EXERCISE DETAILS → Copy out exactly each line from the line with "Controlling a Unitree" through the last line of the material below.

PROVIDED MATERIAL →
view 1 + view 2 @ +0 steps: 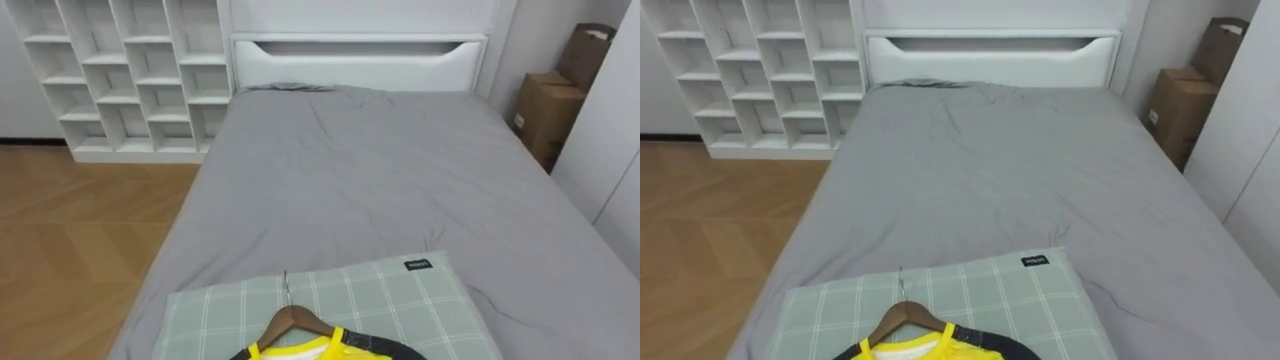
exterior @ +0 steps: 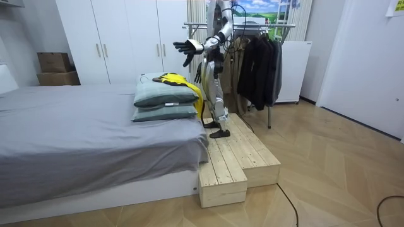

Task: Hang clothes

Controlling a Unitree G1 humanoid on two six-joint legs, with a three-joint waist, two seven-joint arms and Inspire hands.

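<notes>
Home bedroom, grey-sheeted bed (image 1: 350, 190) (white headboard (image 1: 360, 60)), cubby shelves (image 1: 130, 75), white wardrobes (image 2: 120, 38), clothes rack (image 2: 252, 57) of dark garments

No text can be read. A small dark label (image 1: 417, 265) with pale print sits at the far right corner of the checked pillow (image 1: 400, 300), but the print is too small to make out. A small white sticker (image 1: 518, 119) on the side of the cardboard box (image 1: 545, 100) beside the bed (image 1: 350, 170) is also unreadable.
</notes>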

EXERCISE SOLUTION →
Controlling a Unitree G1 humanoid on two six-joint legs, with a three-joint waist, two seven-joint arms and Inspire hands.

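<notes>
Home bedroom, grey-sheeted bed (image 1: 350, 190) (white headboard (image 1: 360, 60)), cubby shelves (image 1: 130, 75), white wardrobes (image 2: 120, 38), clothes rack (image 2: 252, 57) of dark garments

No text can be read. A small dark label (image 1: 417, 265) with pale print sits at the far right corner of the checked pillow (image 1: 400, 300), but the print is too small to make out. A small white sticker (image 1: 518, 119) on the side of the cardboard box (image 1: 545, 100) beside the bed (image 1: 350, 170) is also unreadable.
</notes>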

The response to this exercise is now complete.